Mr Nick Mortimer1
1CISRO Ocean and Atmosphere, Crewly, Australia
Since making the move Python and discovering the Pangeo community, Nick has been on a journey of collaboration, working with the National Center for Atmospheric Research in Boulder Colorado and the Met Office’s Informatics Lab in Exeter Uk.
In this workshop, Nick hopes to present ways of working in Python using open source community tools, that encourage collaboration.
Tired of working with old closed source tools? Ready to embrace the Python eco-system? This workshop is designed to introduce some key Python technologies that will help you deliver analysis-ready datasets combined with scalable processing ready to tackle just about any size of dataset.
This workshop is designed to give you what you need to implement workflows in Jupyter notebooks with a focus on scalability and providence.
First, we will start with an introduction to the Pangeo environment (https://pangeo.io/) :
Jupyter lab: Web page Python-based processing in the cloud
Dask: Write scalable analysis code in python
Xarray: N-Dimensional labelled arrays and datasets in Python, with a focus on Zarr and cloud storage
Intake: A Lightweight set of tools for loading and sharing data in data science projects
Papermill: Parameterize and run your Jupyter notebooks
Followed by examples covering some use cases from this list:
- Can you please process this 50Gb CSV file for me?

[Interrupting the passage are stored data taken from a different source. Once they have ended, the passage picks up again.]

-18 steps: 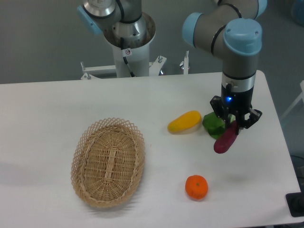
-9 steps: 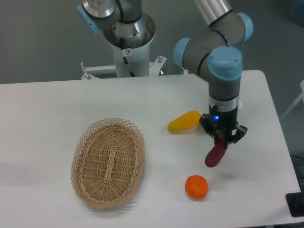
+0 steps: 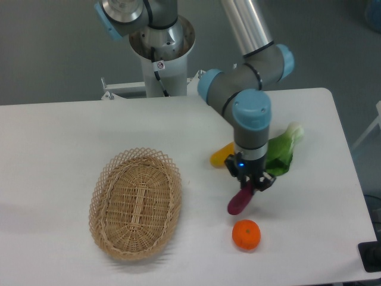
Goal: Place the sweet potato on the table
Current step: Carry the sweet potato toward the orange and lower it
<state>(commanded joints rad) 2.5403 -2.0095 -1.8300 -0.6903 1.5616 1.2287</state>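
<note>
The sweet potato (image 3: 240, 200) is a dark magenta tuber, tilted, held by its upper end in my gripper (image 3: 249, 183). The gripper is shut on it and points down over the white table (image 3: 59, 137), right of centre. The tuber's lower end hangs close to the tabletop, just above and left of the round orange (image 3: 246, 234). I cannot tell whether it touches the table. The arm hides most of the yellow oblong fruit (image 3: 218, 156) behind it.
An oval wicker basket (image 3: 136, 202) lies on the left-centre of the table. A green leafy vegetable (image 3: 282, 152) lies right of the arm. The robot's base column (image 3: 162, 53) stands behind the table's far edge.
My gripper has carried the sweet potato leftward and a little lower, from beside the green vegetable to a spot above the orange. The green vegetable now shows fully.
</note>
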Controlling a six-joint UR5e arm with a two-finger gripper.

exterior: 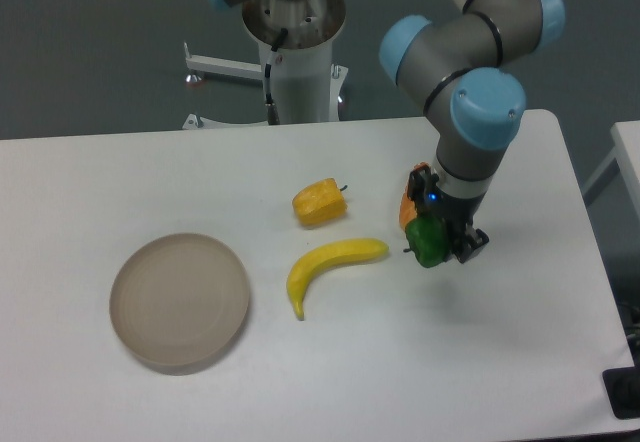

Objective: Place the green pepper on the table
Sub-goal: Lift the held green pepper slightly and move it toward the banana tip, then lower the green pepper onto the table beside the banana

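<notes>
The green pepper [427, 242] is a small glossy dark green lump held between the fingers of my gripper [437, 243], right of the table's middle. The gripper is shut on it. Whether the pepper touches the white table [330, 372] or hangs just above it, I cannot tell. An orange piece [408, 205] shows just behind the gripper's left side, partly hidden by it.
A yellow banana [330, 265] lies just left of the gripper. A yellow pepper [319, 202] sits behind the banana. A round beige plate [180, 300] is at the front left. The robot base [295, 52] stands behind the table's far edge.
</notes>
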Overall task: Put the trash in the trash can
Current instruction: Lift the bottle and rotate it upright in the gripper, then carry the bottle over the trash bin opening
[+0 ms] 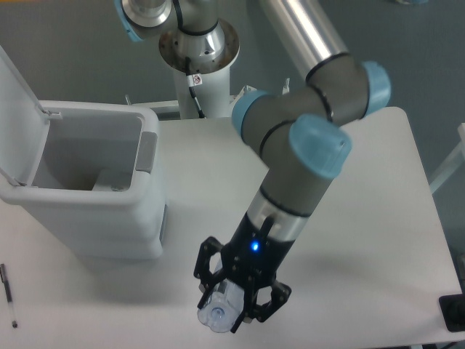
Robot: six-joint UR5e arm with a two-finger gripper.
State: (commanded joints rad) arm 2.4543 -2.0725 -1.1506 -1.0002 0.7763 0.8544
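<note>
One piece of trash, the crushed clear plastic bottle with a pale blue cap point(220, 309), is being held between the black fingers point(208, 267) of the two-finger gripper point(234, 299), which are clamped on its sides near the front edge of the pale worktop point(378, 240). The bottle's long axis is being presented roughly end-on to the camera, its rounded end pointing down and forward, so its full length is being hidden by the wrist. The large boxy pale grey plastic trash can point(87, 185) is standing up and to the left of the held bottle, well apart, with its hinged white lid point(16, 116) raised and its mouth open. A carry leftward and upward over the rim is judged to be needed next. A thin black pen point(8, 291) is lying at the left edge.
</note>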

- I have 18,000 Argo float netCDF files that I want to get into aggregate
- I have some legacy FORTRAN and I’d like to be able to use it with scalable Python tools
- I’d like to create and share an analysis read dataset using Intake
Nick Mortimer stopped using Matlab and moved to Python nearly five years ago after a conscious decision to change his career path from endlessly cleaning csv files to capturing and preparing analysis-ready datasets in near real-time.